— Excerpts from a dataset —
■ ■ ■ ■ ■ ■ ■

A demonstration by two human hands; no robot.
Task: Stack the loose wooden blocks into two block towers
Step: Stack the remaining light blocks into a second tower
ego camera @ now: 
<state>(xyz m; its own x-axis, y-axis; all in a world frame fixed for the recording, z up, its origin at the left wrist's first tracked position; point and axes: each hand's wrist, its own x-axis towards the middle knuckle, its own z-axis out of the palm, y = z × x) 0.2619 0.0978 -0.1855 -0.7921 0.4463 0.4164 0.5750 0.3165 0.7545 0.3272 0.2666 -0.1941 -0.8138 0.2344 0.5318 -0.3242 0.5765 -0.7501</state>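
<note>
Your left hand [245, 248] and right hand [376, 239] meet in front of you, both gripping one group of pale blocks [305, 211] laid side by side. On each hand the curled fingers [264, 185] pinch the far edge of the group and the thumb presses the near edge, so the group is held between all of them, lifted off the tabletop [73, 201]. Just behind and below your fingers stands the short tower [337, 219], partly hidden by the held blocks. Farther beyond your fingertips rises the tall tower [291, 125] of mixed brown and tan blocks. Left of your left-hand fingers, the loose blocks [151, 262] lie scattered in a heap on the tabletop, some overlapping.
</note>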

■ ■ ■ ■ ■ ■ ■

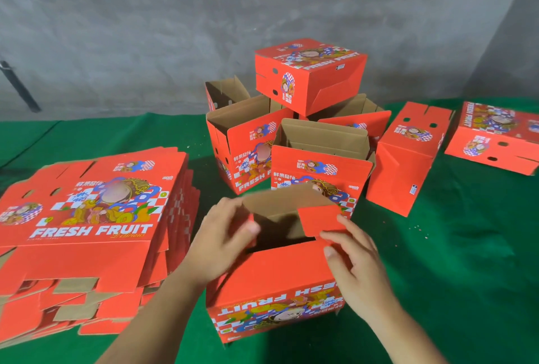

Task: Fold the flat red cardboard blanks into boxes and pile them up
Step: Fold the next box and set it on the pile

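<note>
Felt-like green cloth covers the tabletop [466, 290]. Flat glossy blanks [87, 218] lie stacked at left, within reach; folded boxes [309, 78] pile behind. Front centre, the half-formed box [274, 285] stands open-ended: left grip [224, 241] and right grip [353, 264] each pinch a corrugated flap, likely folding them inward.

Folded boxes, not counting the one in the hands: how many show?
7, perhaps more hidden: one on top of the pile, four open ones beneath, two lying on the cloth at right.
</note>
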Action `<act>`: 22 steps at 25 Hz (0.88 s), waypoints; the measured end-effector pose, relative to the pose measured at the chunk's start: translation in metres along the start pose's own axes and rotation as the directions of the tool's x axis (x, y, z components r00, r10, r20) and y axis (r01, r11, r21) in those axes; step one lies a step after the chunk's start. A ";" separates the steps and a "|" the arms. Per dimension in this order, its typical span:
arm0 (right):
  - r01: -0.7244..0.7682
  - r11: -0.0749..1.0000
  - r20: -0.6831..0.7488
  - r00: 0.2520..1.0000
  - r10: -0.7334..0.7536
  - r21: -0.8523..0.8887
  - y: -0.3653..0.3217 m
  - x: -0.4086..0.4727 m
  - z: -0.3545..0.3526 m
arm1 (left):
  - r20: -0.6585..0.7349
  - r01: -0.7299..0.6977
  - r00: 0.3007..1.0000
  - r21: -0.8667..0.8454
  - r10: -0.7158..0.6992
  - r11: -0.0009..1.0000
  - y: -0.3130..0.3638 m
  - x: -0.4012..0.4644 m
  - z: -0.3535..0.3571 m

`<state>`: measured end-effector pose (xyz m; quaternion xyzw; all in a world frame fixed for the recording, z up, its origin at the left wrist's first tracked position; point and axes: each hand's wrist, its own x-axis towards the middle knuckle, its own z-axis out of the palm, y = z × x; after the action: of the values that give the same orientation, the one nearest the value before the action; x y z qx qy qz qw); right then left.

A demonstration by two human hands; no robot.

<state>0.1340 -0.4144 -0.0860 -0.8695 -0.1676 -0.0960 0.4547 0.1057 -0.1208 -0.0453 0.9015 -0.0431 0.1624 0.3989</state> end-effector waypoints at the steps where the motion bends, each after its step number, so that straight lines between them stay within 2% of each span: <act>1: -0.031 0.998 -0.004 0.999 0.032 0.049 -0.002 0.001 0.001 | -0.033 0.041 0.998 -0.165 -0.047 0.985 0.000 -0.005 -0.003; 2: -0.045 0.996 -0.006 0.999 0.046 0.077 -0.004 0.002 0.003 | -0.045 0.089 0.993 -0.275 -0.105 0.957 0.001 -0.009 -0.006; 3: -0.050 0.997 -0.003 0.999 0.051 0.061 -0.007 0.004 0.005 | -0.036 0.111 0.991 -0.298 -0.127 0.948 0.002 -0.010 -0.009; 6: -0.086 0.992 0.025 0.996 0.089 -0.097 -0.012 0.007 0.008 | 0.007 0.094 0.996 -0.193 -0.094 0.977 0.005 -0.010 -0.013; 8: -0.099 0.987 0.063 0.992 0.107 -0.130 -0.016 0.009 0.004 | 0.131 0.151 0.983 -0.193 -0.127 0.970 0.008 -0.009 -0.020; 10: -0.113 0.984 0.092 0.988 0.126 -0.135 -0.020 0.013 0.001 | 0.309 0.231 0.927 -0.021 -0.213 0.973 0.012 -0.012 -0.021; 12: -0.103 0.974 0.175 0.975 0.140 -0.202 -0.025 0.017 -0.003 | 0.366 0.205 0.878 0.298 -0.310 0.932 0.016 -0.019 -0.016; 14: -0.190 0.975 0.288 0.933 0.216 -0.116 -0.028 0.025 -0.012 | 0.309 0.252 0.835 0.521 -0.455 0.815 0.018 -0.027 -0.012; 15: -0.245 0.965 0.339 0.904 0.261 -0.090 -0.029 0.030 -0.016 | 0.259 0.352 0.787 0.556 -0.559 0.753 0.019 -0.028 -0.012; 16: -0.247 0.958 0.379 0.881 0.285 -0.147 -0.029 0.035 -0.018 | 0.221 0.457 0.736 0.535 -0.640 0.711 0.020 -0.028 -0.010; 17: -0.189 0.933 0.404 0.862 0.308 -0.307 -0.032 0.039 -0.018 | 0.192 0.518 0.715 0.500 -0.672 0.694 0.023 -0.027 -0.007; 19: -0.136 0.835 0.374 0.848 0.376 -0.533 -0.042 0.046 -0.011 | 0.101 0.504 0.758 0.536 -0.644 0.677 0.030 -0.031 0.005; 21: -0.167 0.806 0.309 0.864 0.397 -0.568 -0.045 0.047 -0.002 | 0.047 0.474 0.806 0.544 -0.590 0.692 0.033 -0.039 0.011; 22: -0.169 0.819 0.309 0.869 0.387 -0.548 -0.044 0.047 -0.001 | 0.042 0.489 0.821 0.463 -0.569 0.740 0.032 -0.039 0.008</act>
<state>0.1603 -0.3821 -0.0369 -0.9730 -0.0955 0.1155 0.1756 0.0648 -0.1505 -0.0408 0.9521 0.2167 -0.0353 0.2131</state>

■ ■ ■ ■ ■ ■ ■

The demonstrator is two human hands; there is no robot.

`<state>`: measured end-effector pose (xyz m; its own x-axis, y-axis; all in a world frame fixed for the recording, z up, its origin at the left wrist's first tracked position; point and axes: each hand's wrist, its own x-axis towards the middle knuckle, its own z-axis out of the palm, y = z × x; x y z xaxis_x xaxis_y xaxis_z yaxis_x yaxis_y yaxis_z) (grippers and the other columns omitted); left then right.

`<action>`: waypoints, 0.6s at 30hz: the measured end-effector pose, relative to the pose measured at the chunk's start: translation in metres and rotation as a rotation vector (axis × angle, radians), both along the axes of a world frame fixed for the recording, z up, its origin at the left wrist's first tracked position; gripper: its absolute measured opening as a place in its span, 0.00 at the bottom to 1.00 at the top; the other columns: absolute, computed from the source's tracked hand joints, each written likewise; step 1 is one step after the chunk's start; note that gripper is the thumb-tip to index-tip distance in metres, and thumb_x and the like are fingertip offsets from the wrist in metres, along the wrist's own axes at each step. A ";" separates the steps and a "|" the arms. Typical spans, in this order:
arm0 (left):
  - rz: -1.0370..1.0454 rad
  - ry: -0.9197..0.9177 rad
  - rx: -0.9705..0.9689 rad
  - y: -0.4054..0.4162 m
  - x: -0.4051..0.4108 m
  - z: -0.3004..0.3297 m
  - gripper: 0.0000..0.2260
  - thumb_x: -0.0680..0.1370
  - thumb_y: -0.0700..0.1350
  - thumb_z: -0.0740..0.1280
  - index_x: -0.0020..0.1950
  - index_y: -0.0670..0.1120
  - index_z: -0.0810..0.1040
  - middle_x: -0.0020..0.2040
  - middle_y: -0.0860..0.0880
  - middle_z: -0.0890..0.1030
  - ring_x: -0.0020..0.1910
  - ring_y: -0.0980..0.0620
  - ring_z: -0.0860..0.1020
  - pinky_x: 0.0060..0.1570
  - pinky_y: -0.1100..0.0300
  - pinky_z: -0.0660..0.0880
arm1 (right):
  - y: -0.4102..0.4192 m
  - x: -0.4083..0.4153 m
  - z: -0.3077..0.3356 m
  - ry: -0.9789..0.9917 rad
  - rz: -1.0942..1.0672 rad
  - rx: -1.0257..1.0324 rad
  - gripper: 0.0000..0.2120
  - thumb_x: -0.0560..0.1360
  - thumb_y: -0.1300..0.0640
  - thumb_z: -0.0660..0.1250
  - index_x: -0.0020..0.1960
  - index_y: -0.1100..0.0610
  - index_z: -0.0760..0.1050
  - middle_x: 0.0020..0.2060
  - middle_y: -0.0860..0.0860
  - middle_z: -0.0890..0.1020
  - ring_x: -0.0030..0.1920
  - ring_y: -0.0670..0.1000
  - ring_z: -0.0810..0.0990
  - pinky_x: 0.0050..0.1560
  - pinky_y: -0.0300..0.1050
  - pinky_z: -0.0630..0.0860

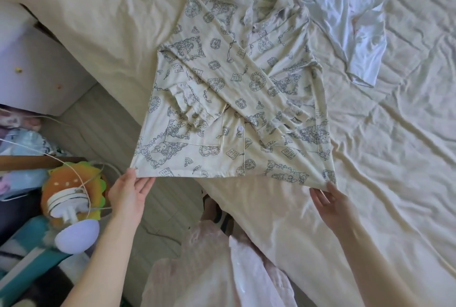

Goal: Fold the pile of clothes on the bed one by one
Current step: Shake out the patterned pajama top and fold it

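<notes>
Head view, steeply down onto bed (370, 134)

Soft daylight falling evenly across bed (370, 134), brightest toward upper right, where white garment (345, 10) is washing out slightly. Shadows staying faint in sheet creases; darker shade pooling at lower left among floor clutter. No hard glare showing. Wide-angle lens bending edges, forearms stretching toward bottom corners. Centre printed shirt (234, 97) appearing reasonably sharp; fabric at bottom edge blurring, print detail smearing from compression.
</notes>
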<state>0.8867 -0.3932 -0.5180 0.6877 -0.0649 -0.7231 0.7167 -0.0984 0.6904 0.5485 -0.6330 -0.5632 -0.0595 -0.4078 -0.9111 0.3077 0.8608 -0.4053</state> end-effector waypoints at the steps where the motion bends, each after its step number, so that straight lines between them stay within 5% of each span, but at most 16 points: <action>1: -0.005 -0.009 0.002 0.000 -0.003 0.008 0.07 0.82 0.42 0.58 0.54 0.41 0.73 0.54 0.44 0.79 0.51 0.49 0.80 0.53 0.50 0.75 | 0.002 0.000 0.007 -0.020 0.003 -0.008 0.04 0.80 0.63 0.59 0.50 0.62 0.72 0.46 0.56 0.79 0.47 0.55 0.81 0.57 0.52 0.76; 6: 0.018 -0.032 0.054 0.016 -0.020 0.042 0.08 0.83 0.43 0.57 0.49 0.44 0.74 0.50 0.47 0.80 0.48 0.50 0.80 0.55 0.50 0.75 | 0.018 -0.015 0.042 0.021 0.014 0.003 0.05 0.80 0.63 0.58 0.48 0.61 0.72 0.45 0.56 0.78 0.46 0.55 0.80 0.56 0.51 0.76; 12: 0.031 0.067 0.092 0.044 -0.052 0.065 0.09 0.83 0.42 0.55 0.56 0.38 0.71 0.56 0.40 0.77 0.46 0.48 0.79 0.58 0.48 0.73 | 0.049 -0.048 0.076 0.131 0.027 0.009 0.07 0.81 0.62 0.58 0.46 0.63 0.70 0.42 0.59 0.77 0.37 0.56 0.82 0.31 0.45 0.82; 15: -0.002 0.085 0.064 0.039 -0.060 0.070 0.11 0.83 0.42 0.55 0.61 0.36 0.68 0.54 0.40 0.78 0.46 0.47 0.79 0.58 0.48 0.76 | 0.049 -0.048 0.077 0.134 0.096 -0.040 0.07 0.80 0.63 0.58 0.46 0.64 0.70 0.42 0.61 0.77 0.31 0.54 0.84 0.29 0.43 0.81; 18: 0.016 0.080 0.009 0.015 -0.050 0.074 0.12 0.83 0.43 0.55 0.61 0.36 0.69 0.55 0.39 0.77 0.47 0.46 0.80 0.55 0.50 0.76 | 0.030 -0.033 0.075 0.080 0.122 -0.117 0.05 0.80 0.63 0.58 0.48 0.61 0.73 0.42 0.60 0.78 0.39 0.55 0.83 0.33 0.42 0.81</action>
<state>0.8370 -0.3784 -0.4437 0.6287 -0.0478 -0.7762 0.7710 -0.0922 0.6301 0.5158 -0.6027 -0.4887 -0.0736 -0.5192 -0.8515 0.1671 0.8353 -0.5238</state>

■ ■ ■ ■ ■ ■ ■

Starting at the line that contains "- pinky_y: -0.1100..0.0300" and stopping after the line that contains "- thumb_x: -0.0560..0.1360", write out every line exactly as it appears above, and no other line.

  - pinky_y: -0.1100..0.0300
  - pinky_z: -0.0660..0.0880
arm1 (right):
  - y: -0.4102..0.4192 m
  - x: -0.4083..0.4153 m
  - z: -0.3077..0.3356 m
  - ry: -0.9789..0.9917 rad
  - rz: -1.0942..1.0672 rad
  - rx: -1.0257..1.0324 rad
  - gripper: 0.0000..0.2120
  - thumb_x: -0.0560..0.1360

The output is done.